The University of Santo Tomas System is a network of private schools that belong to the Philippine Dominican Province of the Order of Preachers. The system is an integration of select schools run by the Dominicans. These select schools are the University of Santo Tomas - Manila, University of Santo Tomas - Legazpi (formerly Aquinas University) of Legazpi City, University of Santo Tomas -Santa Rosa, University of Santo Tomas - General Santos, UST Angelicum College Quezon City and Angelicum School Iloilo.

The UST System is one of the two educational institution systems of the Dominicans of the Philippine Dominican Province. The other is the Letran System, which has four campuses.

Institutions
The University of Santo Tomas System consists of three existing campuses and two upcoming satellite campuses located in Southern Tagalog and Mindanao. The Manila campus is the main educational institution of the system.
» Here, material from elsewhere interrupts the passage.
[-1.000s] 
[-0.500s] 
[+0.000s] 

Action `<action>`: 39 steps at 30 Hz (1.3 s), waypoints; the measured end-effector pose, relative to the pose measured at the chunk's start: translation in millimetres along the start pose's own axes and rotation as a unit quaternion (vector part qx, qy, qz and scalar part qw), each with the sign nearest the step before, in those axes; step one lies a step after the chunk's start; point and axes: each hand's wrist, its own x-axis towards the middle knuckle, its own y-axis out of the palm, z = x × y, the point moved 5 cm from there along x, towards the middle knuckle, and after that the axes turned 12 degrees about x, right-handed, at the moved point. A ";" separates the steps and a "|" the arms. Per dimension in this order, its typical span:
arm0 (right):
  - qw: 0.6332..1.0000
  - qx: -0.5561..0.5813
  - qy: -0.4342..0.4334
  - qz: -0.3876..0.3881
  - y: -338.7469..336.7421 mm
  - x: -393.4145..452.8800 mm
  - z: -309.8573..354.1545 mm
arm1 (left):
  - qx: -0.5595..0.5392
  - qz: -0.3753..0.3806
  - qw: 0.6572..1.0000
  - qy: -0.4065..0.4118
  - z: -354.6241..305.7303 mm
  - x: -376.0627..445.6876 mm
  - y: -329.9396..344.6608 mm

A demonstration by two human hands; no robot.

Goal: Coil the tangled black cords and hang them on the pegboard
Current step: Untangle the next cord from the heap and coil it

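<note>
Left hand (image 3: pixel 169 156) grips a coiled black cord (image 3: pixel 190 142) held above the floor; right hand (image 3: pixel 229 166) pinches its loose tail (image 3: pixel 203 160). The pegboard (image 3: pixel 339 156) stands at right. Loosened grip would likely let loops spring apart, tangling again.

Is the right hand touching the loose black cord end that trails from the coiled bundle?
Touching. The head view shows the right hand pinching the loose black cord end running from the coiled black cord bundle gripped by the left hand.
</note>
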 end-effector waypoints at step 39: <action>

The integration of select Dominican schools was a mandate of the 2012 and 2016 Provincial Chapters of the Philippine Dominican Province. In the 2012 Acts, the integration was planned to facilitate the coordination of the apostolic priorities and sharing of resources of several institutions. In December 2014, the Aquinas University of Legazpi in Albay (AUL), Angelicum College in Quezon City, and Angelicum School Iloilo, signed a memorandum of intent to integrate with UST Manila. The future UST campuses in General Santos and Santa Rosa, Laguna, will also be part of the system. The integration plan was reinforced in the 2016 Acts.

The two existing constituent units are independent campuses. Each campus is headed by a rector. The Rector Magnificus of UST Manila is also the rector of UST Angelicum. Its board of trustees is composed of 12 representatives from UST Manila and three from UST Angelicum. Angelicum College's signature non-graded system of education is retained.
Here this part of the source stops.